# 1970#12 heads, 9790071 block, '68 intake



## John Schutt (Aug 27, 2018)

1970#12 heads J179 , 9790071 YA block, 9790140 '68 intake.
This is whats in my '68 GTO.
I have no idea what cam it has
turbo 400 AT
what HP am i looking at?
Thanks


----------



## PontiacJim (Dec 29, 2012)

John Schutt said:


> 1970#12 heads J179 , 9790071 YA block, 9790140 '68 intake.
> This is whats in my '68 GTO.
> I have no idea what cam it has
> turbo 400 AT
> ...


How are we supposed to know? Cam changed? Q-jet? Stock, Ram Air, or headers? Pipe diameter of the exhaust. Stock pistons or aftermarket? Flat top or dished?

Looks to be a 1968 block. Service Manual says the YA code is 2 Barrel, 265HP 8.6 compression engine used on full size Pontiacs. 1970 #12 heads came in 2 flavors. Small valve, press-in rocker arm studs or Ram Air III with large valves and screw-in studs. However there seems to be a number of differing specs/info on the #12 head depending on your source.

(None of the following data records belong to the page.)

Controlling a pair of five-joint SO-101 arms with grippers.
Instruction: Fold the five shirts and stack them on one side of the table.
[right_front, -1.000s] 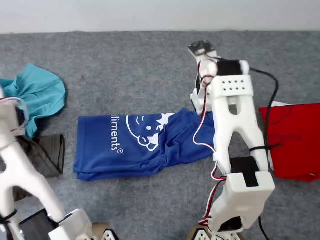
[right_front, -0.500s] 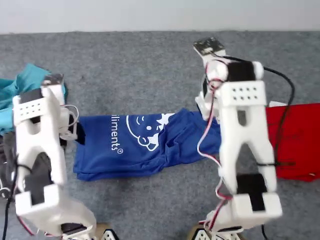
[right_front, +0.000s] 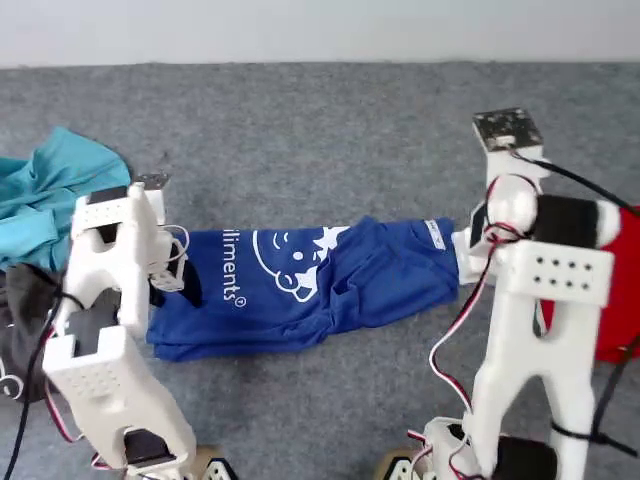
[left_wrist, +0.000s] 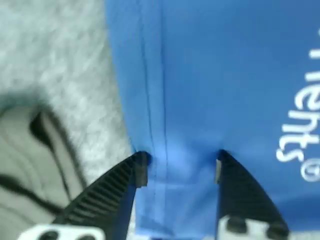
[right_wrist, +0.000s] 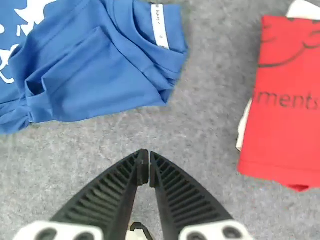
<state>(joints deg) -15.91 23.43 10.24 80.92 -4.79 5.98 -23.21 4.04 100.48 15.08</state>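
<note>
The left hand (left_wrist: 177, 170) is spread wide astride the hemmed edge of the blue shirt (left_wrist: 200, 75). It seems to touch the cloth, though the close view is unclear. The right hand (right_wrist: 149, 170) is pressed closed and holds nothing, over the grey surface (right_wrist: 210, 150) between the blue shirt's collar end and the folded red shirt (right_wrist: 285, 100). A teal shirt (right_front: 50, 200) lies crumpled beyond the left arm.

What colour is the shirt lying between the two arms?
Blue, with a white cartoon print and lettering; the shirt shows best in the high view.
</note>
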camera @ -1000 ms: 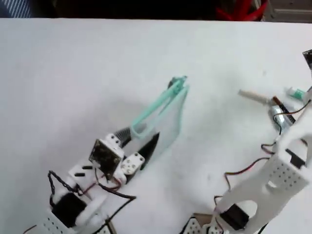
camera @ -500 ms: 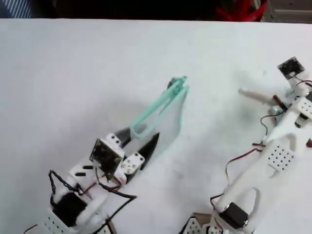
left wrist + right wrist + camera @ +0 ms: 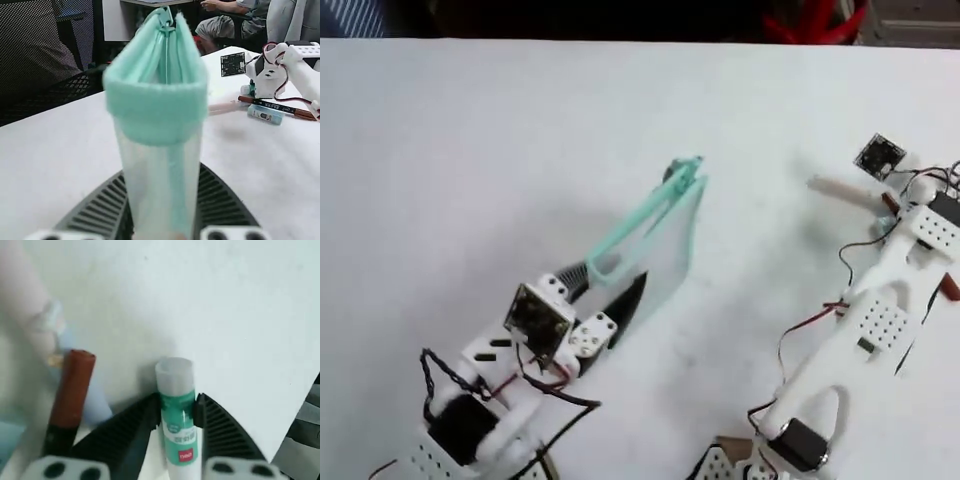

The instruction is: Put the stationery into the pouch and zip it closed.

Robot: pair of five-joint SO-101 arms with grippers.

The Service Manual for '68 says all 400CI pistons are flat top. If the '70 heads are screw-in studs/big valves, they have 72 cc's which would put your engine near 10.0-10.5 compression. At that compression, you should be running 95-100 octane. If you can run 89 or 91 octane, then you don't have the 72 cc heads.

The cam, if stock, is of no power. Adding the higher compression heads won't gain a lot. So my guess as to a stock engine/cam with the higher compression heads might be 285HP.


----------



## John Schutt (Aug 27, 2018)

Thanks for the response and info PontiacJim.
The heads appear to be RAIII, screw in studs, but these could have been installed at any time.
Someone put roller rockers on it at one point too.
The car currently has long tube headers, to be replaced with RA exhaust manifolds this winter.
I know nothing about the cam, and won't until this winter when it get into the engine.
I don't know if the exhaust seats are hardened so i'm going to run lead additive this season.
I could measure the lift using an indicator on the rocker.
I did perform a compression check on a COLD engine this am with the following results:
1 168 psi
2 177 psi
3 178 psi
4 170 psi
5 175 psi
6 175 psi
7 184 psi
8 179 psi
Average of 175 psi
Any one have a chart or rough estimate what the compression ratio might be? 
I used a bore scope to look at the pistons, i'll try and upload a couple of pics, I love technology!


----------



## John Schutt (Aug 27, 2018)

Bore scope images of the pistons


----------



## PontiacJim (Dec 29, 2012)

John Schutt said:


> Bore scope images of the pistons


Looks to have the "double" valve notches which from my experience is an aftermarket cast piston. I have not read anywhere that Pontiac used any style piston other than flat tops in all the 400CI engines and the chamber size is what is altered to get the assorted compression ratio's. I read that some 428 engines used a dished piston so they could run the GTO heads.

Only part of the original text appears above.